How to Analyze A/B Test Results and Statistical Significance in A/B Testing
When we talk about Conversion Rate Optimization, it’s nearly impossible not to mention A/B testing (or split testing). Actually, many companies think that AB testing and CRO are completely synonymous. But that’s not true. A/B testing is a part of the greater umbrella that is CRO – but that’s a topic for another day.
From Saas to e-commerce to lead generation websites, many companies now understand how the targeted audience responds to certain changes on their websites, thanks to A/B testing.
Most of the website elements you see on popular sites such as Google, eBay and Amazon were evaluated for effectiveness using A/B testing. When it comes to the positioning of website elements, the design strategy that worked for one company may not necessarily work for yours, that’s why you should run an A/B test.
Many people think that A/B testing is all about selecting items to test, setting the goal of the test, paying close attention to changes in user behavior, checking for conversions, checking for the significance level, and determining the winner.
But is it that simple? (We wish).
A/B test results can be complex to analyze. Even after creating a strong testing hypothesis, it only takes one simple mistake during the analysis process to derail your whole efforts and make you come up with conclusions that can cost you valuable leads and conversions.
But since you are already here, we will walk you through the process of analyzing results for an A/B test.
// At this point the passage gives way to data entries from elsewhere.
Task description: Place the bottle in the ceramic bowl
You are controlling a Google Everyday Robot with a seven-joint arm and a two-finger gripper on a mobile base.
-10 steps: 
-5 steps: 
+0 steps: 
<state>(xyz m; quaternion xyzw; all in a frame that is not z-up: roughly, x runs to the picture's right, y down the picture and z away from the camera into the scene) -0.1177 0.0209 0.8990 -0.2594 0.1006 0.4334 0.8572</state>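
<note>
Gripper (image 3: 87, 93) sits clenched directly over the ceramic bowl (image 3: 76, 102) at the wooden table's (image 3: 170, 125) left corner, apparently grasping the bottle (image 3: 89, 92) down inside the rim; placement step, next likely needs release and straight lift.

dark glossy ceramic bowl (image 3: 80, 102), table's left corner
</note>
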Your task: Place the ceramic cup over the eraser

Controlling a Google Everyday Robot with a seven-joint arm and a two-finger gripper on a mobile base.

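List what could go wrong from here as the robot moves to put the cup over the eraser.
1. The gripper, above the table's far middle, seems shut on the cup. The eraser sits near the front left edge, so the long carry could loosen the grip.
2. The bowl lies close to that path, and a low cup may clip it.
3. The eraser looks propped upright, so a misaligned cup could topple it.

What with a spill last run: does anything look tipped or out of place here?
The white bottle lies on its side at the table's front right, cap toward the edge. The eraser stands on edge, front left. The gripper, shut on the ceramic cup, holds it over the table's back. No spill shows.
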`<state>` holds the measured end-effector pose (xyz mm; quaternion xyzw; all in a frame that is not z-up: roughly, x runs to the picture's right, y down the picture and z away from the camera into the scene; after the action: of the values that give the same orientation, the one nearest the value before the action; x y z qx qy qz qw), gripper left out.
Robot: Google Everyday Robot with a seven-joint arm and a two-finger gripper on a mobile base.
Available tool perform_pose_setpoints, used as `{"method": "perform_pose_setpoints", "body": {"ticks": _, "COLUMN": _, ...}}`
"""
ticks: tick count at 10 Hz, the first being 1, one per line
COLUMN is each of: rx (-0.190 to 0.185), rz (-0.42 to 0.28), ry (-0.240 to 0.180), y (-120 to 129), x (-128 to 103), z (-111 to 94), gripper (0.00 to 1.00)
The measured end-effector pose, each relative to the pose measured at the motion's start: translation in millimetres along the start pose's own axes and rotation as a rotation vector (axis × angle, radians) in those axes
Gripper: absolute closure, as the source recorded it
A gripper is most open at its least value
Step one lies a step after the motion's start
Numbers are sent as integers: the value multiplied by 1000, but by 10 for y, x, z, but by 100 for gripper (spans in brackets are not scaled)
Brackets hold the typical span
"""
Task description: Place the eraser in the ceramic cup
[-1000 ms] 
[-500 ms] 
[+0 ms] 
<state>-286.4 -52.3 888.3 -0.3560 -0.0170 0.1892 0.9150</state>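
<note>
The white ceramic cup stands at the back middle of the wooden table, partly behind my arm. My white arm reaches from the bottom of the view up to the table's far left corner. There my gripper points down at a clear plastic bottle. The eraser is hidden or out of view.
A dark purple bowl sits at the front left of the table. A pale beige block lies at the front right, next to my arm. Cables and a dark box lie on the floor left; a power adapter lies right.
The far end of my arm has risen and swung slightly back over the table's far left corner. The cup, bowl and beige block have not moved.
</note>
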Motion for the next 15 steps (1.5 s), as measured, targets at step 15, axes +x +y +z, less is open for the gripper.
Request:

All the tips we give on this article can be applied to any A/B testing tool –but we recommend that you try out the tool made by marketers, for marketers, FigPii.
Defining A/B testing
A/B testing, also known as split testing, is the process of comparing two different versions of a web page or email so as to determine which version generates more conversions.
According to our State of AB testing report, we conducted, 71% of online companies run two or more A/B tests every month. For many CRO Agencies, A/B testing is a decision-making tool that helps reveal the elements that have the highest impact on the overall conversion rate on a site. Simply put, split-testing gives empirical validation to your design decisions.
The potential benefits of using an A/B testing are:
- Improved content
- Higher page engagement
- Higher conversion rates
- Reduced bounce rates on pages
Before coming up with any variations to compare on a split test, a lot of user research has to be done. In fact, at Invesp, 70% of the time we spend working on a Conversion Rate Optimization project evolves around qualitative and quantitative research. The research is done so that we understand the issues and problems, learn what users want, how they want it, etc. Basically you want to learn as much as you can about your users.
For instance, let’s say that during your research you noticed that most of your users are women who belong to the 24-34 age group. So, based on these research findings, you’d want to test a copy that would appeal and resonate with that type of audience.
Looking at the above example, it’s clear to conclude that A/B testing is informed by research.
Analyzing A/B test results
Once you’re satisfied that your test has gathered enough data, reached the required statistical significance level and has run long enough, it’s time to begin the analysis process. The variation(s) you were testing will either win or lose. Any outcome is a learning curve that helps you understand your audiences better.
With that said, let’s take a look at how you should analyze your A/B test results:
Winning variations – what’s next?
Congratulations, your test won!
So, what’s next? Removing the old design and asking your developers to permanently implementing the winning variation?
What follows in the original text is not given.